Given data:
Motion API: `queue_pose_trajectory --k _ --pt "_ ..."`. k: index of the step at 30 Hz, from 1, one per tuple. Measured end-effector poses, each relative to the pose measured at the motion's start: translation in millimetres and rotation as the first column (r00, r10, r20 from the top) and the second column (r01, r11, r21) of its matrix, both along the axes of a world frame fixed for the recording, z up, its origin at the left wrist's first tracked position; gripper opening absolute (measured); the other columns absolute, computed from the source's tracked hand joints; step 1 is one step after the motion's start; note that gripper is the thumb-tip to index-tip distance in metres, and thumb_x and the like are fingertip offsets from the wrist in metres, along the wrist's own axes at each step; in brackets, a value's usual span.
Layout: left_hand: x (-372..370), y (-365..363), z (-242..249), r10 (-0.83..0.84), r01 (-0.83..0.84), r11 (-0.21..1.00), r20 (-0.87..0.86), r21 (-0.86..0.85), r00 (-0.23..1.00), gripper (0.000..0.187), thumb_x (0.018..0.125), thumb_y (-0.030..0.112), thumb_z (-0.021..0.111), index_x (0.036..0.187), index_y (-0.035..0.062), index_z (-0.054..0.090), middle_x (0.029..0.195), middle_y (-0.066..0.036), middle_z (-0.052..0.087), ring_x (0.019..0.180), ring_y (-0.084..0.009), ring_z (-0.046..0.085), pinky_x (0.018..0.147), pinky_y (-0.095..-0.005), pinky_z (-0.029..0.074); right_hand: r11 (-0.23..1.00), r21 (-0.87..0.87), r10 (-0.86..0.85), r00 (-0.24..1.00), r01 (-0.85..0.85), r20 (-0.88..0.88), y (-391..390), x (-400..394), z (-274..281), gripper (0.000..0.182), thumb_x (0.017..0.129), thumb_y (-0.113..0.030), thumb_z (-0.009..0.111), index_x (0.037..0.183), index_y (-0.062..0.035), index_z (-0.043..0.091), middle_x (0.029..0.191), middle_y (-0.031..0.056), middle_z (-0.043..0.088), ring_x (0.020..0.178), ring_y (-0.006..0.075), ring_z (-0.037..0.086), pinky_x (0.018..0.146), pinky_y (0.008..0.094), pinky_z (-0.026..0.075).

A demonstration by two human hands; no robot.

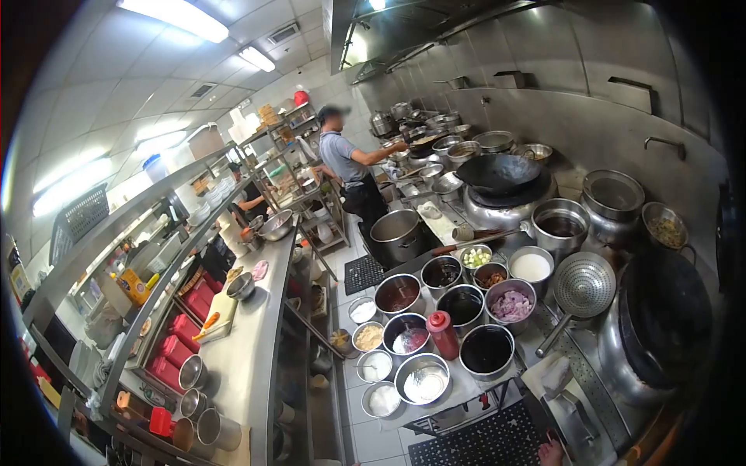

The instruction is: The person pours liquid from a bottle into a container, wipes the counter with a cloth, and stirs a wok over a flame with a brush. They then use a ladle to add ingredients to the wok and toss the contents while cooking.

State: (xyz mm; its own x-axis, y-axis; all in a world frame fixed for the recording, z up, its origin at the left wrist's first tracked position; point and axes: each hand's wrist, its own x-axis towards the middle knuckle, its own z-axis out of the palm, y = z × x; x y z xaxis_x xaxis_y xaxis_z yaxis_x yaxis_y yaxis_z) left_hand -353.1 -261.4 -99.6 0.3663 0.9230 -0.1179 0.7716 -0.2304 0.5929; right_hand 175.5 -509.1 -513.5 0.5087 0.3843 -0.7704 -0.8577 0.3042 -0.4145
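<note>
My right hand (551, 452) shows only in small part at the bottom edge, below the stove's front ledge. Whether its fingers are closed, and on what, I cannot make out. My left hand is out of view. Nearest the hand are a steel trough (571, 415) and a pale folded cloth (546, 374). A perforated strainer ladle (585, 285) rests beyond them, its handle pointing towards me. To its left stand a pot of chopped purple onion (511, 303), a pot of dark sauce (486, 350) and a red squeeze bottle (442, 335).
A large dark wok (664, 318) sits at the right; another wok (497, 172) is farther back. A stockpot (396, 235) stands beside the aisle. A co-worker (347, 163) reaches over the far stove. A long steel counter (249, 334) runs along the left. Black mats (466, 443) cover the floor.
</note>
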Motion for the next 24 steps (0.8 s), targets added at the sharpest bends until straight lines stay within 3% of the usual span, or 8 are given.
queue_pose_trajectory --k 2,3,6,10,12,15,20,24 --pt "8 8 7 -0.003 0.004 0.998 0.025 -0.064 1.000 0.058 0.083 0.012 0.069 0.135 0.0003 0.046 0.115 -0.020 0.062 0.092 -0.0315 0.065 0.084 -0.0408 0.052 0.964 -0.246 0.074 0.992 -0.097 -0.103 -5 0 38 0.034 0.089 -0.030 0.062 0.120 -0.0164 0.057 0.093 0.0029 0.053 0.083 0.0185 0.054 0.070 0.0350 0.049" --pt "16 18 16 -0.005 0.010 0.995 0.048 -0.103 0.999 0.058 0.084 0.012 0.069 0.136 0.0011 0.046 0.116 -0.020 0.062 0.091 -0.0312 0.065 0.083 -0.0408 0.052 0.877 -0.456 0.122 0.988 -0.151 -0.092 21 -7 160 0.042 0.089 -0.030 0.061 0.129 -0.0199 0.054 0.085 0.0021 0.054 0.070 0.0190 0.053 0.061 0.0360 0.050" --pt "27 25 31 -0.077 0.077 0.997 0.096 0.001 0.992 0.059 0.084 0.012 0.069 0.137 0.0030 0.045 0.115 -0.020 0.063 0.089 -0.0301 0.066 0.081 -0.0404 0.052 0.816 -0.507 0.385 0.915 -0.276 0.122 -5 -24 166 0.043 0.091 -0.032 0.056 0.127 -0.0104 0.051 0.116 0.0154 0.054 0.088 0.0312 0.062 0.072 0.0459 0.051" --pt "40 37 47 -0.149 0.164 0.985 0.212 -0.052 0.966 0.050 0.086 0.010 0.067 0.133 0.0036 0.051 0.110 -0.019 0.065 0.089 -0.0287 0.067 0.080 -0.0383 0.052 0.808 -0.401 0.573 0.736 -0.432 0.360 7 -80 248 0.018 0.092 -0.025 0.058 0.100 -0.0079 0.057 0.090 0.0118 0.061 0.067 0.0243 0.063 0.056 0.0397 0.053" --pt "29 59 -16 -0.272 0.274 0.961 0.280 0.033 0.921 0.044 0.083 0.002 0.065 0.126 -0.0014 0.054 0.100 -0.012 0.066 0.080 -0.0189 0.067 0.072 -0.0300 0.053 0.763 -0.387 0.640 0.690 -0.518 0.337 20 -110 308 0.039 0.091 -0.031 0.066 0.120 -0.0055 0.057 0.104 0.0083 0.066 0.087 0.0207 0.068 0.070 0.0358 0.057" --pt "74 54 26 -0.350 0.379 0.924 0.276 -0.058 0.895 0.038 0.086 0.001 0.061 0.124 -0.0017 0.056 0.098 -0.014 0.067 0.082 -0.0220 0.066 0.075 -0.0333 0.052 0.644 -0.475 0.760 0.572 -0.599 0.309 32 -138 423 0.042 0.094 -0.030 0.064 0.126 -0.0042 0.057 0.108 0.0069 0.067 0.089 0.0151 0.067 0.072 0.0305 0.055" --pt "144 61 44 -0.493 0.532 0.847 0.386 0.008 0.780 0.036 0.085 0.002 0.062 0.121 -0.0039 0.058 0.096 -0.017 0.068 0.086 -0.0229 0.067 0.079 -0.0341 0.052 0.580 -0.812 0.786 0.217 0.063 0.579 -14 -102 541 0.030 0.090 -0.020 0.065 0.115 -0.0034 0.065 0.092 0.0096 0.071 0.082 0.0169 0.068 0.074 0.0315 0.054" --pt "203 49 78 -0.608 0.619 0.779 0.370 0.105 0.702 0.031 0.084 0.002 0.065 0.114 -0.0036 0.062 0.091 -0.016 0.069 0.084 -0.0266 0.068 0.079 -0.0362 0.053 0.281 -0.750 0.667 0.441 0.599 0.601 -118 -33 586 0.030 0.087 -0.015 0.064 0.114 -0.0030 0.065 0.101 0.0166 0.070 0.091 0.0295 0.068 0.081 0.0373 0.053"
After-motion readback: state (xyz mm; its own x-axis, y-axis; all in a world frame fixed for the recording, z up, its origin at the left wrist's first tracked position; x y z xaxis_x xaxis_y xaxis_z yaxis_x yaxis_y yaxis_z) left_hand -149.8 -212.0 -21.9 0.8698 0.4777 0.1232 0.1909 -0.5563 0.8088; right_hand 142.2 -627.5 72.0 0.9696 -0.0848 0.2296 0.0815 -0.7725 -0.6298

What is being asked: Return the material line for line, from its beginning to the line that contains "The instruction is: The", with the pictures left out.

Response to the exercise:
Motion API: `queue_pose_trajectory --k _ --pt "_ ..."`. k: index of the step at 30 Hz, from 1, one per tuple. Measured end-effector poses, each relative to the pose measured at the motion's start: translation in millimetres and rotation as the first column (r00, r10, r20 from the top) and the second column (r01, r11, r21) of its matrix, both along the axes of a world frame fixed for the recording, z up, its origin at the left wrist's first tracked position; gripper opening absolute (measured); the other columns absolute, computed from the source's tracked hand joints; step 1 is one step after the motion's start; note that gripper is the thumb-tip to index-tip distance in metres, and thumb_x and the like are fingertip offsets from the wrist in metres, along the wrist's own axes at each step; in brackets, a value's usual span.
Layout: left_hand: x (-372..370), y (-365..363), z (-242..249), r10 (-0.83..0.84), r01 (-0.83..0.84), r11 (-0.21..1.00), r20 (-0.87..0.86), r21 (-0.86..0.85), r00 (-0.23..1.00), gripper (0.000..0.187), thumb_x (0.018..0.125), thumb_y (-0.030..0.112), thumb_z (-0.021..0.111), index_x (0.036..0.187), index_y (-0.035..0.062), index_z (-0.054..0.090), middle_x (0.029..0.195), middle_y (-0.066..0.036), middle_z (-0.052..0.087), ring_x (0.019..0.180), ring_y (-0.084..0.009), ring_z (-0.046..0.085), pinky_x (0.018..0.147), pinky_y (-0.095..-0.005), pinky_z (-0.029..0.074); right_hand: r11 (-0.23..1.00), r21 (-0.87..0.87), r10 (-0.86..0.85), r00 (-0.24..1.00), r01 (-0.85..0.85), r20 (-0.88..0.88), y (-391..390), x (-400..394), z (-274..281), gripper (0.000..0.182), thumb_x (0.017..0.129), thumb_y (-0.113..0.030), thumb_z (-0.009..0.111), index_x (0.037..0.183), index_y (-0.062..0.035), index_z (-0.043..0.091), middle_x (0.029..0.191), middle_y (-0.031..0.056), middle_z (-0.043..0.088), ring_x (0.020..0.178), ring_y (-0.006..0.075), ring_z (-0.037..0.086), pinky_x (0.018..0.146), pinky_y (0.008..0.094), pinky_z (-0.026..0.075).

A demonstration by two human hands; no robot.


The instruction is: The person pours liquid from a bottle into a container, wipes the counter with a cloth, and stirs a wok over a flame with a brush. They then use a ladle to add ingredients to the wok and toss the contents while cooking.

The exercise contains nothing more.